"Satitiak jadian lauik, sakapa jadian gunuang"
Sengaja kubuka tulisan ini, dengan mengutip satu pepatah Minang. Secara harfiah, pepatah itu bermakna "setitik air, jadikan laut. Sekepal tanah jadikan gunung".
Begitulah pijakan awalku dua tahun lalu bergabung di Kompasiana. Dengan pengetahuan kepenulisan secukupnya, aku nekad mulai menayangkan tulisan. Bukan sok-sok untuk mengajari. Tapi, untuk belajar menulis.

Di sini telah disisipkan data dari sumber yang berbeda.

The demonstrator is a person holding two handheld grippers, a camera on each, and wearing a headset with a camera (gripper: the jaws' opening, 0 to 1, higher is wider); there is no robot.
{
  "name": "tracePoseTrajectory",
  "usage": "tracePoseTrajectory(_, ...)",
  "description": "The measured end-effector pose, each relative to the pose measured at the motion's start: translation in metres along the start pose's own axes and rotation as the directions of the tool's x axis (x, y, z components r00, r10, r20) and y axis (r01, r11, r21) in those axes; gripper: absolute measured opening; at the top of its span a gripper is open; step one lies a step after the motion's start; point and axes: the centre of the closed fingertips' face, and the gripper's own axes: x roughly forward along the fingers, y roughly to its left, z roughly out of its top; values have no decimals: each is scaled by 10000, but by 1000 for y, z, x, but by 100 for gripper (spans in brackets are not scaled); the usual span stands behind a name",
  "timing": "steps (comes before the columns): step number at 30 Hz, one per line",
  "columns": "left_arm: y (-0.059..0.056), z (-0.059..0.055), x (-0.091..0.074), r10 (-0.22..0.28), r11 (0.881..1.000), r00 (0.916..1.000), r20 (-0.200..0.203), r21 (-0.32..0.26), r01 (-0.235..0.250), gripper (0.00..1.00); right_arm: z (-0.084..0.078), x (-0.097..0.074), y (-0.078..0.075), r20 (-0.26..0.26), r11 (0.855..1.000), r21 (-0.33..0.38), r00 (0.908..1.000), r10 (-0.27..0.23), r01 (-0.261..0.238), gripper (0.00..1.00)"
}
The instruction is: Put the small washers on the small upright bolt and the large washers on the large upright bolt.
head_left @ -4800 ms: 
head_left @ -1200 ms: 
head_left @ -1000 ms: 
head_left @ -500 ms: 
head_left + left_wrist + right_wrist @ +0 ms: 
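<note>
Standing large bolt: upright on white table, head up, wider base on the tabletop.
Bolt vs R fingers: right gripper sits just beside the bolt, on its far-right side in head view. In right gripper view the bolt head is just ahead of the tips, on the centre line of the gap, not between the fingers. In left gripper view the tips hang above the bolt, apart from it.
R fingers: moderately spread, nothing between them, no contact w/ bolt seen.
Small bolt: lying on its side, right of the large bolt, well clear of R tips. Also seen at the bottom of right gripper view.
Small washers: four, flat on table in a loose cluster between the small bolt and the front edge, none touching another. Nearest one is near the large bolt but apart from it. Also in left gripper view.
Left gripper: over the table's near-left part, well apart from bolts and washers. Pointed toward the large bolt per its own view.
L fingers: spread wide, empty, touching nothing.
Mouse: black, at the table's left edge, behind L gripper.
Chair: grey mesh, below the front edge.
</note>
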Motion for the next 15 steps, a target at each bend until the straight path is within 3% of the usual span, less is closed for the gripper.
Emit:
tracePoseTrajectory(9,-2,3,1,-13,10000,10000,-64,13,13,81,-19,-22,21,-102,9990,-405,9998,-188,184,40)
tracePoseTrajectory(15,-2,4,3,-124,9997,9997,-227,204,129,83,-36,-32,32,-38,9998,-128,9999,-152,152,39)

Sebab aku percaya, belajar menulis akan nirmakna tanpa adanya tulisan.
Karena menyukai fiksi, aku bermain di zona nyaman itu, nyaris satu tahun penuh. Puisi, cerpen hingga novel, bergantian tayang tanpa jeda. Hingga menyentuh angka 500-an artikel. Tapi, aku pengingat yang buruk, tentang apa saja capaianku pada tahun itu. Hiks...

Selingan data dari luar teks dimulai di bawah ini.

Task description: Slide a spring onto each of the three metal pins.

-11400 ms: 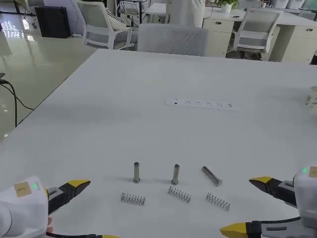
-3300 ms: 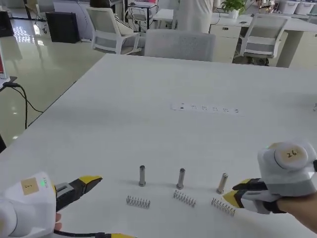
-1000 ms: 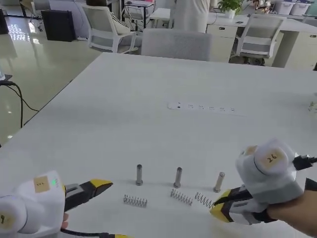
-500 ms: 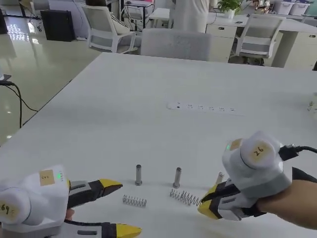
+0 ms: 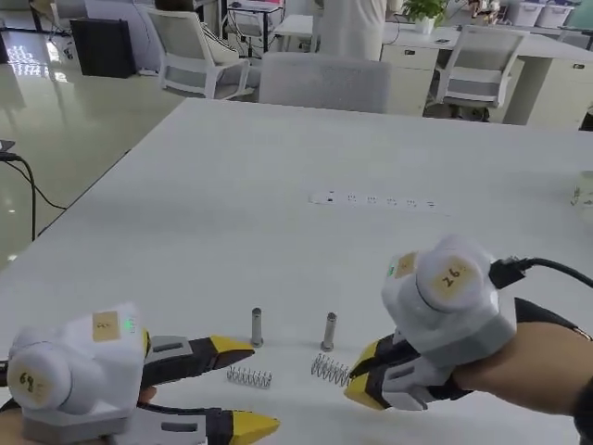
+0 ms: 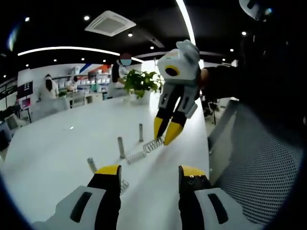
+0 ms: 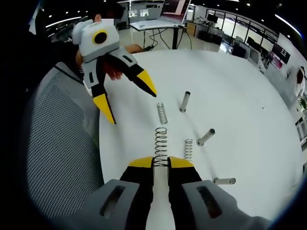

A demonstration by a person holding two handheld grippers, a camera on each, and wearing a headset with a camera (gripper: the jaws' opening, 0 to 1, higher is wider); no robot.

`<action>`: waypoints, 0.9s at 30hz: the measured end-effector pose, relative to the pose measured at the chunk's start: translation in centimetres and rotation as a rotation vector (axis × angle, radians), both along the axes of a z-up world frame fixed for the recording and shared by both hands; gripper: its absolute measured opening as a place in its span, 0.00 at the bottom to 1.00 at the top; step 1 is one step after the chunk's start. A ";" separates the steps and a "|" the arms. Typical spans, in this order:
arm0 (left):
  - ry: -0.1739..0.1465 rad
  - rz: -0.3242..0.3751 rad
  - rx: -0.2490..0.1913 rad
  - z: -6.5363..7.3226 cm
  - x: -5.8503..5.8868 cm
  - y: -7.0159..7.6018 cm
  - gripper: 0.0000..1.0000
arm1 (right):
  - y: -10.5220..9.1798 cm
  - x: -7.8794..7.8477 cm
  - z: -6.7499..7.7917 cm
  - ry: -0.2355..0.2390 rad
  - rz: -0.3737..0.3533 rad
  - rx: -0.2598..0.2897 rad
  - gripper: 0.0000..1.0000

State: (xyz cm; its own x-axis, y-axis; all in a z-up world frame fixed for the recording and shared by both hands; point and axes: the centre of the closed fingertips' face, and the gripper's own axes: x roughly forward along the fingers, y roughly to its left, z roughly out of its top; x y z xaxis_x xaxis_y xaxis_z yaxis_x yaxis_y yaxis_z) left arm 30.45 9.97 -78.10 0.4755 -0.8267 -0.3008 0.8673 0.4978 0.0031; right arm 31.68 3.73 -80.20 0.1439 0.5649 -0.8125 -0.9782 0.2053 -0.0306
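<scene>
White tabletop: right gripper pinches one coiled steel spring, left gripper spread; ahead, three grey metal pins stand bare.

White table, silver pins, silver coiled springs, black fingers tipped yellow, grey mesh chair.

On the table, the left pin stands left of the middle pin. The left spring lies before-left of it, the near spring just before it in the right tool, and the power strip well behind.
</scene>
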 end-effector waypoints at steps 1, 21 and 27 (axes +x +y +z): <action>0.001 -0.002 -0.004 0.0 0.0 -0.1 0.41 | 0.1 -0.1 0.0 -0.001 0.004 0.000 0.08; 0.017 -0.039 0.030 -0.6 -0.6 -0.8 0.27 | 2.2 -1.6 0.3 0.000 0.120 -0.024 0.08; 0.014 -0.055 0.036 -0.5 -0.7 -1.0 0.21 | 2.7 -2.0 0.4 -0.005 0.163 -0.035 0.08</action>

Event THR Kompasiana 2019, adalah pemicu awal yang menarikku secara serius keluar dari "comfort zone" di kanal fiksi. Satu bulan penuh menulis dengan tema yang setiap hari berbeda, membuatku tertantang!

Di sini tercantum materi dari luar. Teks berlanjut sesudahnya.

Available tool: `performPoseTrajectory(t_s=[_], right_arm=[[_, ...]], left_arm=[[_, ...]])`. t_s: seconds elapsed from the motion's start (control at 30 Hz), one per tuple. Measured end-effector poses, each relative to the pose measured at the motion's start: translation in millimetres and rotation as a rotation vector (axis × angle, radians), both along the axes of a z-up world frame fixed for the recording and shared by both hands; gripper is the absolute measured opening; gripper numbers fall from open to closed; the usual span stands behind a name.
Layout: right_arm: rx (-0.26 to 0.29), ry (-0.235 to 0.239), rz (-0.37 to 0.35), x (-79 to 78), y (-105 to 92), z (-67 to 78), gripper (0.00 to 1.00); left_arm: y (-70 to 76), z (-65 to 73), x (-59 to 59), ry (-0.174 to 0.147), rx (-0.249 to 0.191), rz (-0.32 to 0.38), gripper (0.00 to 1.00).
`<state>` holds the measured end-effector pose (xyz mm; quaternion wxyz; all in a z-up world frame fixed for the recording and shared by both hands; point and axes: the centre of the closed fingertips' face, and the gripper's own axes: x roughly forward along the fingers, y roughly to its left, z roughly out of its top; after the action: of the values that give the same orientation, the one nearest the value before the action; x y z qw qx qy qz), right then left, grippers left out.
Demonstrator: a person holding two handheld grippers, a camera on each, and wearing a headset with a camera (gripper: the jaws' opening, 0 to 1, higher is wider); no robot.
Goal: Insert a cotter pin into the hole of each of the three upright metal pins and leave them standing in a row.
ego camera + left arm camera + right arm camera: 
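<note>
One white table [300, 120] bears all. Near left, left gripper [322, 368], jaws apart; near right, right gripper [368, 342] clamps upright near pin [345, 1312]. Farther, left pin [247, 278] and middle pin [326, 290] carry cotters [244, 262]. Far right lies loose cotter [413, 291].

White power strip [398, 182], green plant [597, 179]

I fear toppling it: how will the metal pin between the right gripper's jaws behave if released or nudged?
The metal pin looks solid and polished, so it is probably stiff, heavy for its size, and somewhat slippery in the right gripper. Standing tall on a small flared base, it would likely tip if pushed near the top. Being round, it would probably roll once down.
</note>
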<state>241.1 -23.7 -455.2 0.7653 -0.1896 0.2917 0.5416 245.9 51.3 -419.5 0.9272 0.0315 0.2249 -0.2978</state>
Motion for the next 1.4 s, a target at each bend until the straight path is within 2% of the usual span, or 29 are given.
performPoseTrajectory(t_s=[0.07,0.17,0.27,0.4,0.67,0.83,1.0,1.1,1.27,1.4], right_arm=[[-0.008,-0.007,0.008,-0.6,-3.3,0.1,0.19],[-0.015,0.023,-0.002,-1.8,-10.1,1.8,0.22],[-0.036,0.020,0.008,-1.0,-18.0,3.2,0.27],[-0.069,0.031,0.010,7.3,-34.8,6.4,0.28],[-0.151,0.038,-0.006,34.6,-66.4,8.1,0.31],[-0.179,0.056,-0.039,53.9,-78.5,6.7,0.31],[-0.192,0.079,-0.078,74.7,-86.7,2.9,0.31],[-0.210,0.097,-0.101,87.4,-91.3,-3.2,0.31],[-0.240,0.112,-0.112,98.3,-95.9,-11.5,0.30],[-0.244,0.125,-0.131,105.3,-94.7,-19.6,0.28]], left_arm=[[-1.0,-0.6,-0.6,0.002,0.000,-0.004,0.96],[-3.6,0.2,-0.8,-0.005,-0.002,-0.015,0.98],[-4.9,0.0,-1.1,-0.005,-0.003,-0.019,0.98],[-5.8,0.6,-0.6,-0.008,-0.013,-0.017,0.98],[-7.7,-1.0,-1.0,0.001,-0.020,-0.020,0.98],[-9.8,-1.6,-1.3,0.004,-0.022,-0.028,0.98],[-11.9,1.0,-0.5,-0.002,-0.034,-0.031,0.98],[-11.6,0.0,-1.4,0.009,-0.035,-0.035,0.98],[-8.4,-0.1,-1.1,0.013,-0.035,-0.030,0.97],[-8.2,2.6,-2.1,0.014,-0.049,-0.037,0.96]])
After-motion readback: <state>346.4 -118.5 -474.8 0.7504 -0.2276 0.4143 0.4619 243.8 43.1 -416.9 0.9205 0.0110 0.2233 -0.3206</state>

Aku mulai membaca tulisan Kompasianers senior, menggali dan menyigi berbagai sumber literature, kemudian melakukan rumus ATM (Ambil, Tiru dan Modifikasi). Targetku? Menyelesaikan tantangan event itu semampuku.
Hasilnya? Pastinya, aku bukan salah satu pemenang event. Dan, aku cukup tahu diri dengan kualitas tulisanku sebagai anak bawang di kawah candradimuka bernama Kompasiana, kan?
Hikmahnya? Aku mulai berani dan sedikit merasa percaya diri untuk menulis di luar kanal fiksi.
Hal itu terus berlanjut di tahun kedua aku di Kompasiana. Artikelku yang tayang lebih berwarna. Tak hanya kanal fiksi, tapi juga kanal di luar fiksi. Walau fiksi masih tetap mendominasi.